The guidelines for an Affidavit of Title may vary from state to state. Typically, however, the core content includes personal information about the seller, including a name and address. In addition, there are statements to the effect that:

  • The seller is the true and exclusive official owner of the property sold.
  • The seller is not simultaneously selling the property to someone else.
  • There are no liens or current appraisals on the property.
  • The seller has not declared bankruptcy or is not currently in bankruptcy proceedings.

Beyond that, there may be specific exclusions given in an Affidavit of Title. For example, the Affidavit of Title may state that there is a mortgage left on the property that will not be paid off until after closing or that a specific privilege or matter exists, but is being settled or dealt with. The broader exclusions include things like easements, encroachments and other issues that may not appear in public records.

If an exception in the Affidavit of Title is of concern to the buyer, the buyer can advise the seller that the item needs to be corrected prior to closing. It could be as simple as asking the seller to clear a lien, or something more complex, like paying for an update to the land award survey and any related easements.

Real example of an affidavit of title

Affidavits of Title can be used for real estate transactions other than purchases.
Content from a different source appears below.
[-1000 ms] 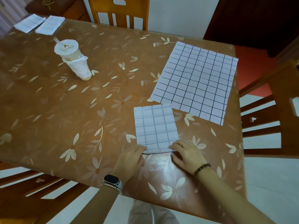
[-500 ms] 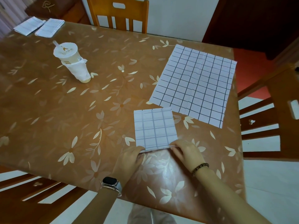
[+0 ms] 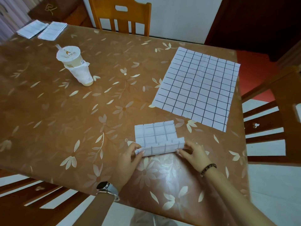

The New York State Department of Parks and Recreation has an Affidavit of Title form that it uses for nonprofits seeking grants for construction projects. The form first asks the seller, “the fee simple owner of the property”, to indicate when he acquired the property, along with the date and registration number of the deed.

Second, there is a clause which states: “During the entire period of this property, said property was in the possession of said owner (s); this possession was peaceful and undisturbed, and its title has never been contested, questioned or dismissed. We are not aware of any fact by which such possession or title could have been called into question or whereby any claim on any part of said property or interest therein contrary to said property could have been brought into question. be incorporated. such unpaid or dissatisfied owner (s) with the record in a court in that state or the United States. Said property is free and clear of all mortgages, foreclosures, judgments, leases, leases, easements, licenses, charges, estates, unpaid taxes and appraisals, unredeemed or uncancelled tax sales, sales contracts, shares or procedures which may affect them, or any other rights, privileges and charges whatsoever… ”

Four more clauses follow, including the possibility to indicate exceptions, if necessary.